The traditional machine learning models included nine widely used algorithms: AdaBoost [
60], decision trees [
61], Naïve Bayes, gradient boosting [
62], k-nearest neighbors [
63], logistic regression [
64], multilayer perceptrons [
65], random forests [
66], and support vector machines [
67]. These models were trained on static word representations such as one-hot, TF-IDF, and Word2Vec embeddings, and were selected for their interpretability and computational efficiency, particularly for smaller-scale datasets.
To capture sequential and semantic information in financial texts, we further examined four deep neural networks: convolutional neural networks [
16], recurrent neural networks [
68], gated recurrent units [
69], and long short-term memory networks [
17]. Convolutional layers were used to detect local n-gram patterns, whereas recurrent structures were designed to capture temporal dependencies across token sequences. These models were primarily trained on dense Word2Vec embeddings, with dropout regularization and standard optimization strategies applied to mitigate overfitting.
Transformer-based models were also incorporated, specifically BERT [
15], BART [
19], and RoBERTa [
18], which were fine-tuned on the labeled Chinese financial corpus. Pretrained models were obtained from Hugging Face, namely BERT (ckiplab/bert-base-chinese), RoBERTa (xlm-roberta-base), and BART (fnlp/bart-base-chinese). These models generated contextualized embeddings at the sentence- or document-level and passed them through task-specific heads for either classification or regression. Fine-tuning was conducted under controlled optimization settings, with early stopping applied to mitigate the risks of overfitting that arise from limited training data.
Finally, we extended the comparison to a large language model by including LLaMA3 [
20], specifically the Llama-3.2-1B implementation available on Hugging Face (
https://huggingface.co/meta-llama/Llama-3.2-1B, accessed on 1 March 2025). Unlike the other models, which relied on external embeddings, LLaMA3 was fully fine-tuned on the Chinese financial news dataset, allowing all parameters to adapt end-to-end for both classification and regression.
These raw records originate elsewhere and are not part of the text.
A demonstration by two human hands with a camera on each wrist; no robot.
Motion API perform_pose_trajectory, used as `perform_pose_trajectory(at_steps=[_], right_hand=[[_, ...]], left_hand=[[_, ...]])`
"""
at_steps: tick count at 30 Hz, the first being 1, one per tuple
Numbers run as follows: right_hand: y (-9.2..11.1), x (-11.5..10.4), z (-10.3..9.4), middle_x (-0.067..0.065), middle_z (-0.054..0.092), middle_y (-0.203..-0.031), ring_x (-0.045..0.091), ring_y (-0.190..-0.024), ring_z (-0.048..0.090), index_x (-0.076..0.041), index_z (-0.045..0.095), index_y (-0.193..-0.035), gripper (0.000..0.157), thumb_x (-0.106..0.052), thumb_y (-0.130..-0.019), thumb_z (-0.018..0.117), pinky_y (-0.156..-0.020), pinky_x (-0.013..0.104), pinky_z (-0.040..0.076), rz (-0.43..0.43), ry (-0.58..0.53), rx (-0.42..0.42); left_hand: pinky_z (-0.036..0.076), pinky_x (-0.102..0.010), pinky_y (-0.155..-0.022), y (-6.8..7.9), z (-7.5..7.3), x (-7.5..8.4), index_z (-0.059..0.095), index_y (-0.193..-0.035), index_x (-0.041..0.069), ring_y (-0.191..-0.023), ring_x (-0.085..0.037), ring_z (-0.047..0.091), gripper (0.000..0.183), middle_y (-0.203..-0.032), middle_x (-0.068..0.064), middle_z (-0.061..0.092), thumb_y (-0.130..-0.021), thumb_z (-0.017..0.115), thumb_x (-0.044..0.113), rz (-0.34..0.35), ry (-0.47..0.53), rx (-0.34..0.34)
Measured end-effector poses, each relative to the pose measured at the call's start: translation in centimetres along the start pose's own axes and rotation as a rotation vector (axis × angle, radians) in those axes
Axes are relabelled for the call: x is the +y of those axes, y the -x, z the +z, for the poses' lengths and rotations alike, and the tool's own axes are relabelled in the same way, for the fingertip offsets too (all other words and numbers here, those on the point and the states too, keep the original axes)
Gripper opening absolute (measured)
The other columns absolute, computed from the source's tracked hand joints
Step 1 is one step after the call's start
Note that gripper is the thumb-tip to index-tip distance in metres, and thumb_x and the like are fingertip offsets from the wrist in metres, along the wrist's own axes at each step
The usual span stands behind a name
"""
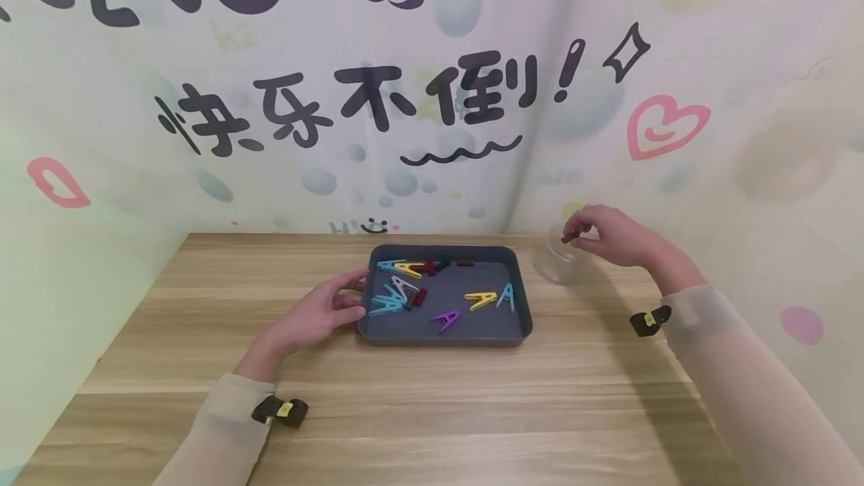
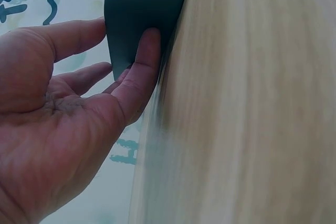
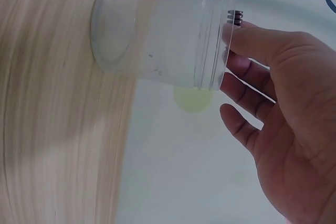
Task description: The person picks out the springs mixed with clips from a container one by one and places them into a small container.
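Observation:
A grey tray [image 1: 445, 339] lies on the wooden table with clothespins in it: yellow [image 1: 481, 299], purple [image 1: 445, 319], blue [image 1: 506, 297] and white ones. My left hand [image 1: 320, 310] is at the tray's left end; its fingertips touch the outer wall [image 2: 142, 3] in the left wrist view. Over the mouth of a clear jar [image 3: 163, 35], my right hand [image 1: 616, 237] pinches a small brown ribbed claw clip [image 3: 235, 17] between thumb and fingers. The jar stands upright right of the tray, and its inside shows no clips.
Small dark red clips [image 1: 420, 297] and another brown ribbed clip [image 1: 466, 262] also lie in the tray. A printed cloth wall [image 1: 378, 186] rises right behind the table's back edge. Bare wood table [image 1: 432, 403] stretches in front of the tray.

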State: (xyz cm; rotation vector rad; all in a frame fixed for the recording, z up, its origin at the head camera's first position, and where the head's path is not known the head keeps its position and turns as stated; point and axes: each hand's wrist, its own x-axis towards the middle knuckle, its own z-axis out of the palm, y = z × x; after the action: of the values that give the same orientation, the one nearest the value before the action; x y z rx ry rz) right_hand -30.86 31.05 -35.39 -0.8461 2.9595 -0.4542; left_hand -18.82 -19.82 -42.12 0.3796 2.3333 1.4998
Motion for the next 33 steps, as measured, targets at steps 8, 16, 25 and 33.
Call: perform_pose_trajectory(at_steps=[8,16,25,33], right_hand=[[0.0,-0.2,0.1,0.003,0.06,-0.109,0.023,-0.103,0.053,-0.017,0.062,-0.118,0.038,-0.016,-0.082,0.075,-0.089,0.045,0.05,0.022,0.042,0.01],[-0.1,-0.9,-0.3,0.005,0.06,-0.114,0.024,-0.107,0.052,-0.016,0.061,-0.121,0.042,-0.018,-0.081,0.076,-0.091,0.046,0.049,0.006,0.026,0.033],[-0.6,-2.9,-0.9,0.004,0.061,-0.114,0.024,-0.107,0.053,-0.019,0.061,-0.12,0.041,-0.019,-0.082,0.076,-0.092,0.046,0.048,-0.054,0.029,0.051],[-1.6,-5.1,-0.6,-0.003,0.061,-0.113,0.019,-0.108,0.052,-0.02,0.062,-0.12,0.04,-0.021,-0.082,0.075,-0.094,0.043,0.048,-0.085,0.049,0.027]], left_hand=[[0.052,-0.036,-0.096,0.0,0.1,0.1,0.025,-0.151,0.015,-0.121,-0.031,0.053,0.066,-0.143,-0.014,0.042,-0.094,0.058,0.011,0.0,-0.002,0.003],[0.052,-0.036,-0.095,0.0,0.1,0.0,0.025,-0.151,0.015,-0.122,-0.031,0.053,0.066,-0.143,-0.014,0.041,-0.094,0.058,0.011,-0.004,0.001,0.001],[0.052,-0.036,-0.096,-0.1,-0.1,-0.3,0.026,-0.151,0.016,-0.122,-0.031,0.053,0.066,-0.143,-0.012,0.042,-0.094,0.059,0.012,0.0,-0.004,0.003],[0.051,-0.037,-0.096,0.0,-0.1,0.0,0.026,-0.151,0.015,-0.123,-0.032,0.052,0.067,-0.144,-0.013,0.041,-0.094,0.059,0.012,0.001,-0.001,0.004]])
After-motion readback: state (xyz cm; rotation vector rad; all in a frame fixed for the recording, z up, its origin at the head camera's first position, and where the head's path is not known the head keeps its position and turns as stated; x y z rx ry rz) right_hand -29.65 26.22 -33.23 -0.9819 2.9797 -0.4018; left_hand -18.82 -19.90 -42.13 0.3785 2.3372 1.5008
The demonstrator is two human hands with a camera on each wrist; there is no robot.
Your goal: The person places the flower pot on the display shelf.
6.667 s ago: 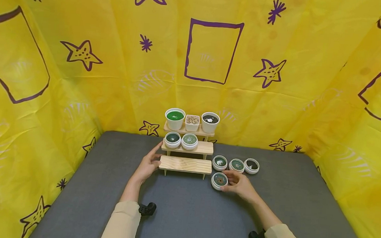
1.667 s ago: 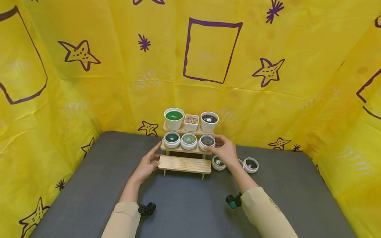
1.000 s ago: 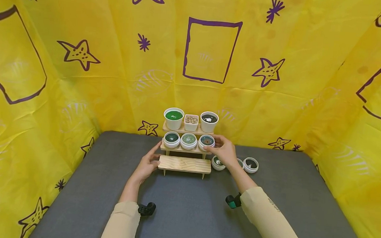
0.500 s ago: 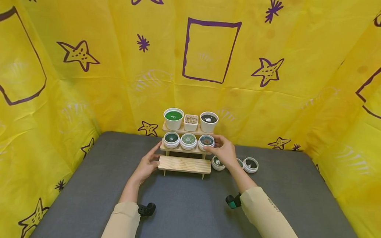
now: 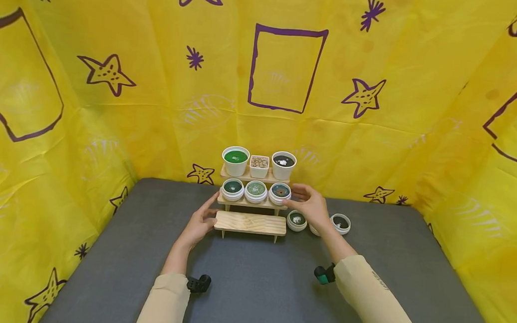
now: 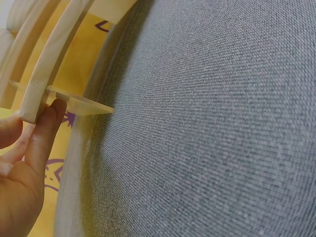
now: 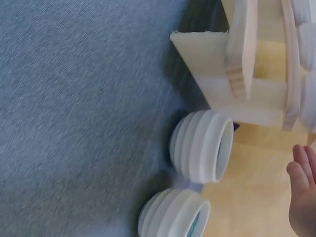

This design highlights its distinct role as an integrated predictive framework, evaluated alongside the embedding model combinations.
To ensure fairness and reproducibility, all models were trained under standardized procedures in the same computational environment. Hyperparameters, including batch size, learning rate, sequence length, and training epochs, are summarized in
Table 1.
To further clarify the hyperparameter settings, several important considerations are noted. For the CNN, RNN, GRU, and LSTM models, the batch size was set to 32, balancing training stability with computational efficiency. In contrast, transformer-based models (BERT and LLaMA3) adopted smaller batch sizes (16 and 8, respectively) due to their larger parameter space and higher memory requirements. The number of epochs was standardized across tasks to ensure fairness in comparison: a smaller number for classifications (5) to prevent overfitting on binary labels, and a larger number for regressions (20) to capture long-term temporal dependencies. The maximum sequence length was fixed at 256 for recurrent models and LLaMA3, but extended to 512 for BERT to leverage its ability to process longer contexts. Learning rates were tuned according to best practices for each model family, with lower rates preventing catastrophic forgetting during training. Dropout regularization was applied only to deep neural architectures (set to 0.2), while transformer-based models relied on their intrinsic regularization mechanisms. Collectively, these standardized settings ensured reproducibility and fair cross-model comparisons.
4. Experiments
4.1. Experimental Setup and Evaluation Metrics
The experiments were designed to address four main objectives. First, we compared five types of word embeddings in combination with a broad set of machine learning, deep learning, and transformer-based models to evaluate their effectiveness in binary sentiment classification of Chinese financial news. Second, we examined the same model—embedding combinations in regression tasks, forecasting stock prices at both five-day and fifteen-day horizons. Third, we investigated the impact of prediction horizon length by contrasting the relative difficulty of short-term and mid-term predictions. Finally, we analyzed the prediction performance across volatility groups by dividing the constituent stocks of the Taiwan 0050 index into three categories—high, medium, and low volatility—based on the coefficient of variation (CV) of closing prices.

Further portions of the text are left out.